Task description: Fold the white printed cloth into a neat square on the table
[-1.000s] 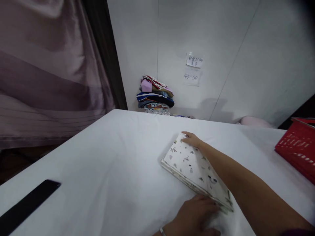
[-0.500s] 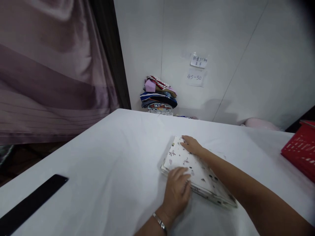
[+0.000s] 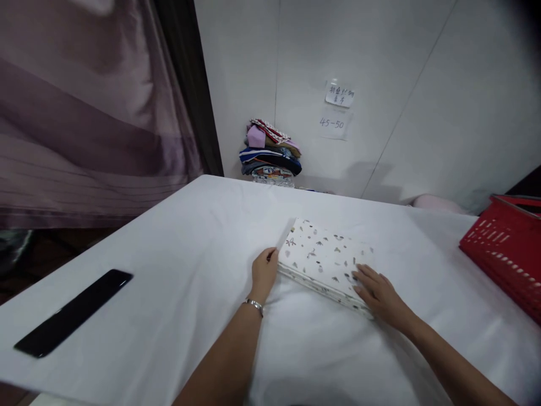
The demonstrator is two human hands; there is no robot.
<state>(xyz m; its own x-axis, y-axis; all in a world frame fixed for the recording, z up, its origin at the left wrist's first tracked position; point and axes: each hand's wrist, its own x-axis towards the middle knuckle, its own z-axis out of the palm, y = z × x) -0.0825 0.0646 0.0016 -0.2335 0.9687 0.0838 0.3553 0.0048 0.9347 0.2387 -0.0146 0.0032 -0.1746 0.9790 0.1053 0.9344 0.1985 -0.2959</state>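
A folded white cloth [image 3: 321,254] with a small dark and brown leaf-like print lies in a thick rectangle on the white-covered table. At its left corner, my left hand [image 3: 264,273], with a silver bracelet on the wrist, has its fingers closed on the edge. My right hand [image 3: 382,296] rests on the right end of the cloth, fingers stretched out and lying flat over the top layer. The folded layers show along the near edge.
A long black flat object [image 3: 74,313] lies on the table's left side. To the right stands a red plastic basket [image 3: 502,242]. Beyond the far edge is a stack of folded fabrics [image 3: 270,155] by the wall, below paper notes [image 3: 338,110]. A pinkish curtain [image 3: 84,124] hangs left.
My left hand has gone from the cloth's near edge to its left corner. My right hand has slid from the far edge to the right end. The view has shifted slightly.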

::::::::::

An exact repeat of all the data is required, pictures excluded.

_Result of this exercise_
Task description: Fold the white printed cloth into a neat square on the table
[-1.000s] 
[-0.500s] 
[+0.000s] 
The demonstrator is two human hands; there is no robot.
<state>(xyz m; its own x-axis, y-axis; all in a world frame fixed for the recording, z up, its origin at the left wrist's first tracked position; point and axes: each hand's wrist, its own x-axis towards the middle knuckle, its own z-axis out of the palm, y = z × x) -0.0825 0.0646 0.0016 -0.2335 0.9687 0.0838 0.3553 0.0048 0.9347 0.2387 -0.0146 0.0032 -0.1746 0.9790 0.1053 0.9344 0.1985 -0.2959</state>
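A folded white cloth [image 3: 321,254] with a small dark and brown leaf-like print lies in a thick rectangle on the white-covered table. At its left corner, my left hand [image 3: 264,273], with a silver bracelet on the wrist, has its fingers closed on the edge. My right hand [image 3: 382,296] rests on the right end of the cloth, fingers stretched out and lying flat over the top layer. The folded layers show along the near edge.
A long black flat object [image 3: 74,313] lies on the table's left side. To the right stands a red plastic basket [image 3: 502,242]. Beyond the far edge is a stack of folded fabrics [image 3: 270,155] by the wall, below paper notes [image 3: 338,110]. A pinkish curtain [image 3: 84,124] hangs left.
My left hand has gone from the cloth's near edge to its left corner. My right hand has slid from the far edge to the right end. The view has shifted slightly.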

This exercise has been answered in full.